Time-travel debugging. Every action commits a checkpoint to a kvgit-backed state store. You can pull up the agent's workspace at any past commit:

from agex import events, ActionEvent

action = next(e for e in events(state) if isinstance(e, ActionEvent))
historical = state.checkout(action.commit_hash)

How agex relates to other agent frameworks

There are a lot of agent frameworks. A few rough comparisons in case it helps situate the project:

JSON-tool frameworks (LangChain, CrewAI, Pydantic AI): the agent picks from a JSON-typed tool list; arguments serialize across the boundary on each call. agex doesn't have that boundary - your registered modules are the API the agent uses, and rich types pass through without wrapping.

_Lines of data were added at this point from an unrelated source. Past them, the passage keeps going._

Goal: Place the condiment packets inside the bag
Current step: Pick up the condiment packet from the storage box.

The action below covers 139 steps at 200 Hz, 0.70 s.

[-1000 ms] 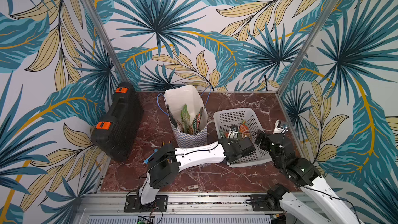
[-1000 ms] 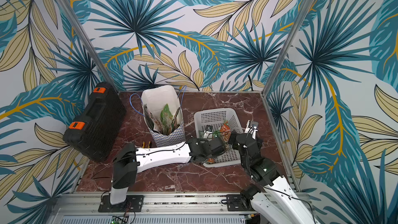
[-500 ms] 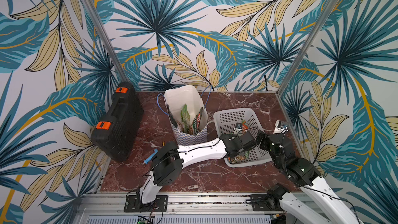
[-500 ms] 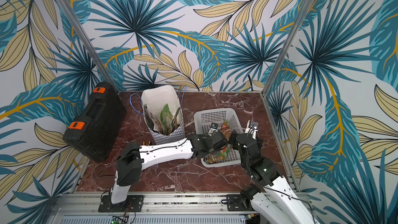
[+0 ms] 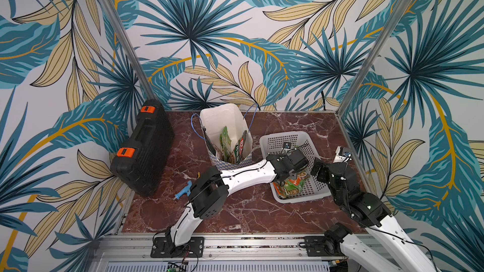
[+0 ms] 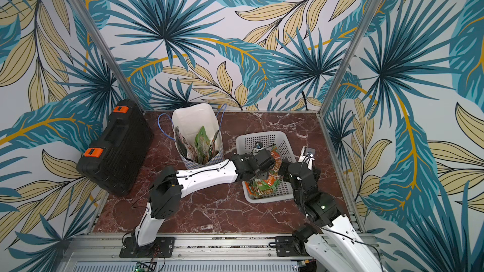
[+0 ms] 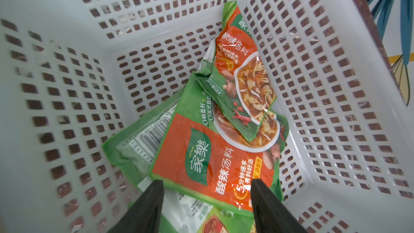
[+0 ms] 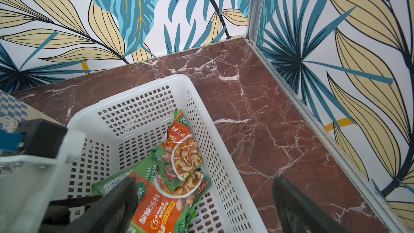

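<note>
left end effector (image 7: 206,182), jaws apart, over packet (image 7: 215,151)

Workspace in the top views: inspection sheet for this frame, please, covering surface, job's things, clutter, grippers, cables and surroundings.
Surface: red marble tabletop, no spills seen.
Job's things: paper bag upright, holding several packets; more green-orange condiment packets lie in the white basket.
Clutter: black tool case against the left wall; small blue tool on the table.
Grippers: left gripper open, down in the basket over those packets; right gripper open by the basket's rim, holding nothing.
Cables: black cable on the back wall.
Surroundings: leaf-print walls.
</note>
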Motion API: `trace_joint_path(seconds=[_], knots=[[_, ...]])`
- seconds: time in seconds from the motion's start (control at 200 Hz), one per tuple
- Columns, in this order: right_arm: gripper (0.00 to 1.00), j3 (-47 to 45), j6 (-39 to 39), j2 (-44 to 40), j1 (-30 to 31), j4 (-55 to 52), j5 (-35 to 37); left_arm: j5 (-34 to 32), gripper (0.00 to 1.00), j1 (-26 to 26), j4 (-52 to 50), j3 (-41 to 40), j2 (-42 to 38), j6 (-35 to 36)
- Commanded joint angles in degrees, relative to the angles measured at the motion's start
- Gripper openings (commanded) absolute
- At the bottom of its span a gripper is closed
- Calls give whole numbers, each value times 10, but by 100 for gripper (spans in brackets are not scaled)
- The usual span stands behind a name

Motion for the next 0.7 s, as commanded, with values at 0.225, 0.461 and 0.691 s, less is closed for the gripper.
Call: trace_joint_path(seconds=[0.225, 0.461, 0.691], knots=[[100, -6, 5, -6, -4, -2, 8, 47, 73, 29, -19, 37, 44, -61], [100, -7, 4, -6, -5, -3, 7, 52, 86, 34, -8, 14, 28, -88], [99, -7, 4, -5, -5, -2, 4, -1, 97, 35, -58, -9, -1, -155]])
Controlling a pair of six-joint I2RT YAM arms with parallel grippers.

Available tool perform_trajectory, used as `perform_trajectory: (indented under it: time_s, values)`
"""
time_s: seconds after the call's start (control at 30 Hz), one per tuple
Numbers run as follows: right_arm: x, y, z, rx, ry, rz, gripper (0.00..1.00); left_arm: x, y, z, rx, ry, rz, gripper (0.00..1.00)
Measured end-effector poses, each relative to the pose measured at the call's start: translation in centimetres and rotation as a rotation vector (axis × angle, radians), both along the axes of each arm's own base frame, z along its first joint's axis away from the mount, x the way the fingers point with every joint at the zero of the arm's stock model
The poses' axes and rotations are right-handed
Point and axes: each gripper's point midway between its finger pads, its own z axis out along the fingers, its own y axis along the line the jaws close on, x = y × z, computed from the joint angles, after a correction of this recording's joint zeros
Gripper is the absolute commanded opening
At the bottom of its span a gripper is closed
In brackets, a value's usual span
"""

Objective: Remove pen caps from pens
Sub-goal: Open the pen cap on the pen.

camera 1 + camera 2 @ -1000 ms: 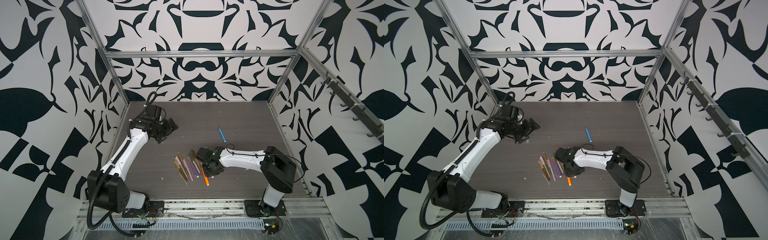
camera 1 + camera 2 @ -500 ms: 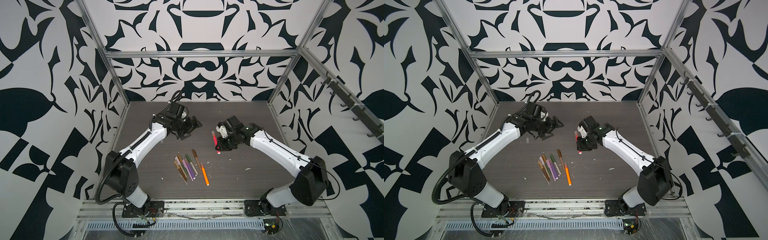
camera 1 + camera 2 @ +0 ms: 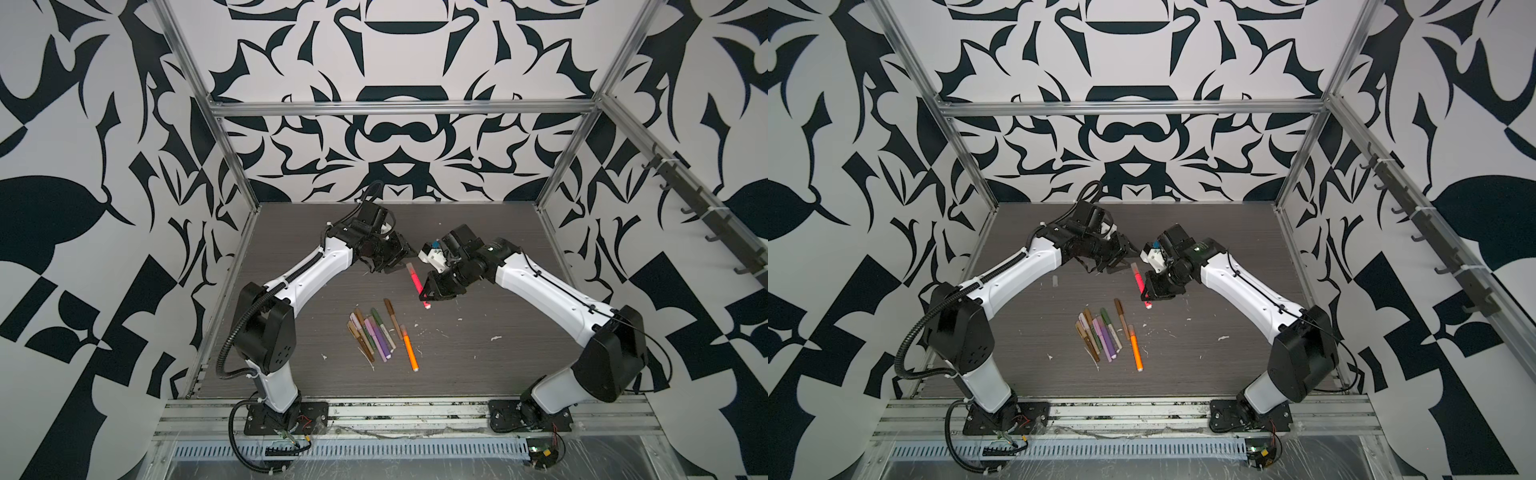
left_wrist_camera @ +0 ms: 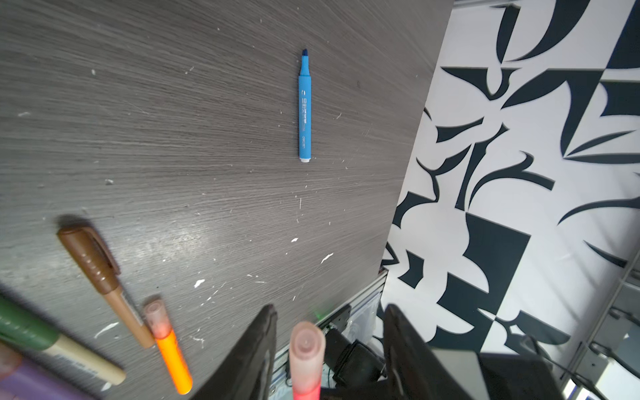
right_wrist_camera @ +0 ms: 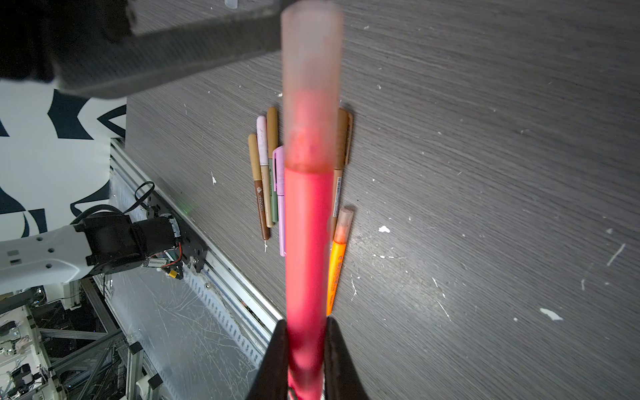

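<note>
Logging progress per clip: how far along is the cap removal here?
Done: one blue pen lies uncapped. In hand: the right gripper clamps the red-pink pen, its cap on, between the jaws of the open left gripper. Remaining: the cluster of capped pens.

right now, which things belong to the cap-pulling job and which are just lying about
job: red-pink plastic marker with frosted cap, in the right gripper; left gripper, open round that cap; bunch of capped markers; capped orange marker; uncapped blue marker
lying about: white flecks; metal hook rail
</note>
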Motion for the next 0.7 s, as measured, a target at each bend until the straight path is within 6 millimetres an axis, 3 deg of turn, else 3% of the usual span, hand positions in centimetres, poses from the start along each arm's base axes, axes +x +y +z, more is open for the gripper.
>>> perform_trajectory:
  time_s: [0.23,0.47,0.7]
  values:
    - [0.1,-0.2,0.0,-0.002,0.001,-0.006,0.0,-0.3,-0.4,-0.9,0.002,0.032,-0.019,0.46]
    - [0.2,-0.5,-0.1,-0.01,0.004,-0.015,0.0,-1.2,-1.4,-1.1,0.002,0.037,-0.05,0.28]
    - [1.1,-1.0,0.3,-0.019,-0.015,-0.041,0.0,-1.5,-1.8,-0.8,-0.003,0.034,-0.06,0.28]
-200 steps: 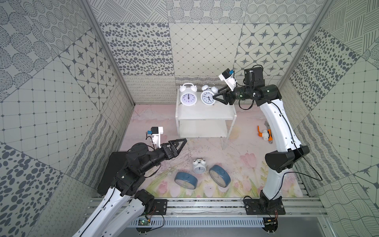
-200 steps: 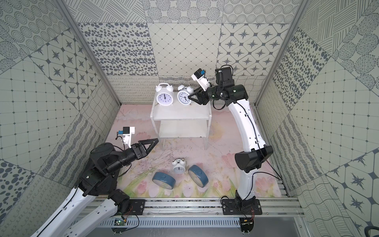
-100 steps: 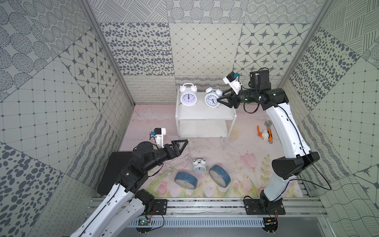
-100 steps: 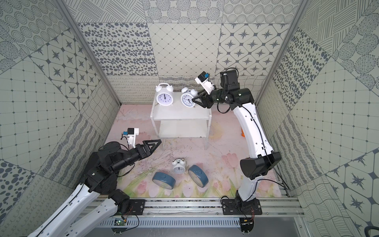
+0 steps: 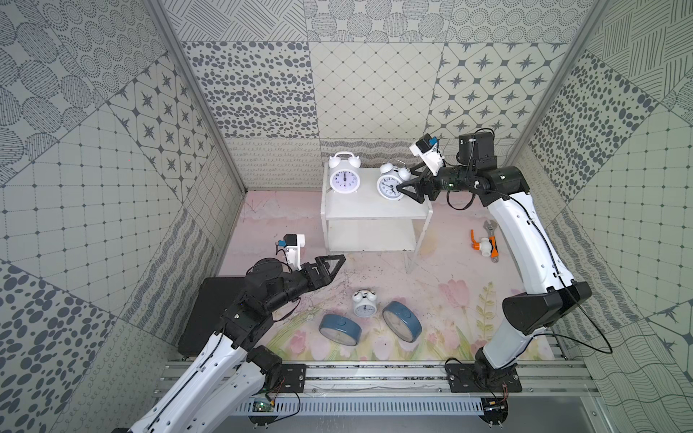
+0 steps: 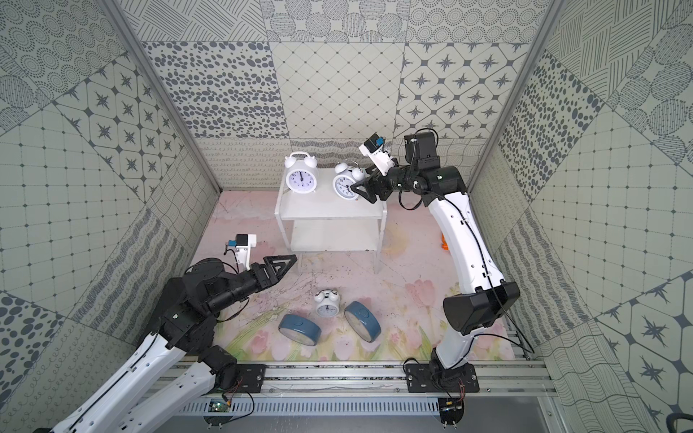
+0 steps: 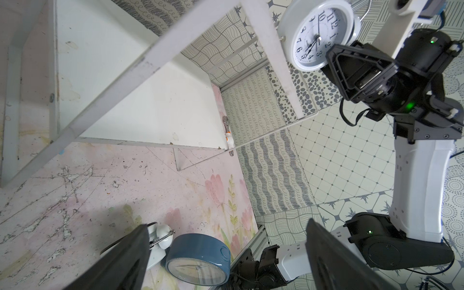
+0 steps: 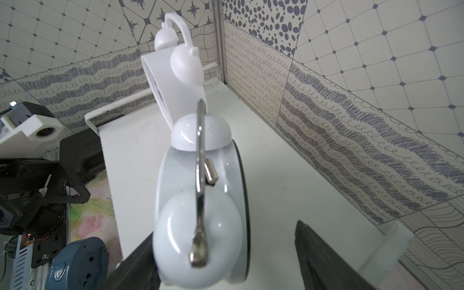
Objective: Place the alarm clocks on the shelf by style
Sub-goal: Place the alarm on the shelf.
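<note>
Since a second ago the right fingers (image 8: 326, 263) have spread off the twin-bell clock (image 5: 390, 183) they were pinching, and the right arm has swung outward.

Nearest, the left fingers (image 7: 120, 263) hang wide apart and empty above the desk (image 5: 450, 285), short of the shelf (image 5: 375, 213). Just past them a third white clock (image 5: 364, 304) sits on the desk between two blue clocks (image 5: 340, 329) (image 5: 402, 325), all three yet to be shelved. The shelf's lower tier (image 5: 371, 236) is bare.

Farther back, on the top tier, the freed clock stands upright near the right rim, apart from its twin (image 5: 344, 177).

The step in hand looks to be the release. In the right wrist view one finger is well clear of the case. The other sits close against a bell (whether it touches I cannot tell). To finish cleanly, the fingers should probably back straight out along their own line with no sideways sweep, since a nudge could tip the clock toward the low rim or into its neighbour. Lifting before retreating risks catching the handle.

The clock has a glossy white round case with a dark back edge. It carries two domed bells and a thin chrome handle arching over them. Its pale face has black numerals and looks toward the front.
</note>
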Controlling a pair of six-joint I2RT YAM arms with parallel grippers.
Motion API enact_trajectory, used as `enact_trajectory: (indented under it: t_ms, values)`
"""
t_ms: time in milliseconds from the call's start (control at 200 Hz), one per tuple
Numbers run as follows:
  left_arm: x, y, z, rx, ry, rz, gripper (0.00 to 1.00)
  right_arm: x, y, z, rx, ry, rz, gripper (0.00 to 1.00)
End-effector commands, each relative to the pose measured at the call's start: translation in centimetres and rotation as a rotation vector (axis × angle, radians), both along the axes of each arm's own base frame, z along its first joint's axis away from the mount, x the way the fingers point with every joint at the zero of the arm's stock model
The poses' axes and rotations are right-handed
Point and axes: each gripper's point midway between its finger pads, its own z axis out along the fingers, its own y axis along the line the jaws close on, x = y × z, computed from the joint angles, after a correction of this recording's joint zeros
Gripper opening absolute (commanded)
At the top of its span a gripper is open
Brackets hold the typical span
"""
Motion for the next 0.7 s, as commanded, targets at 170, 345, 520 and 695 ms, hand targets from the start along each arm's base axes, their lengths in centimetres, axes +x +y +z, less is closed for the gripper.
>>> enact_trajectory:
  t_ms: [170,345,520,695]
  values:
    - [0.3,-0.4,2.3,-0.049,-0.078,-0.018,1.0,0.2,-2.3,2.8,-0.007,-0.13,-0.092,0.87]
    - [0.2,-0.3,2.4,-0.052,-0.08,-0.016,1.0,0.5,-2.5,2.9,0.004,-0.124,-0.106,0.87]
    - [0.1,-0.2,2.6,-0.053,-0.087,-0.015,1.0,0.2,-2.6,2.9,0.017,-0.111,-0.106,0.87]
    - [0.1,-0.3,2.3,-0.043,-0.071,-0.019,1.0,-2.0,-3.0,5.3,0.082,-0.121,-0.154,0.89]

Shell-based code agents (Claude Code, Codex CLI, Aider): same general harness shape (stateless code execution + filesystem-as-state), different contract. They're conversational tools; agex's surface is a typed function you call from your application.

smolagents: the closest cousin. Same core thesis - agents that think in code instead of choosing tools. smolagents is shaped as a standalone agent product; agex is shaped as an embeddable library. smolagents has more momentum and contributors; if you want a working code-thinking agent today, smolagents is the safer pick. agex explores the embedded-library shape, with stricter typed contracts and a sandbox that runs in the browser.

The result

agex's surface is a small set of ideas with predictable corollaries:

  • The contract is a typed Python function.
  • The action space is sandboxed Python over your registered modules.
  • The state model is the filesystem, a session cache, and an event log, all versioned.
  • The runtime is wherever Python runs, including a browser tab.

Multi-agent workflows become Python control flow. Data handoffs become object passing. Capabilities become library registrations. There's no extra layer - agex reuses the parts of Python that already work.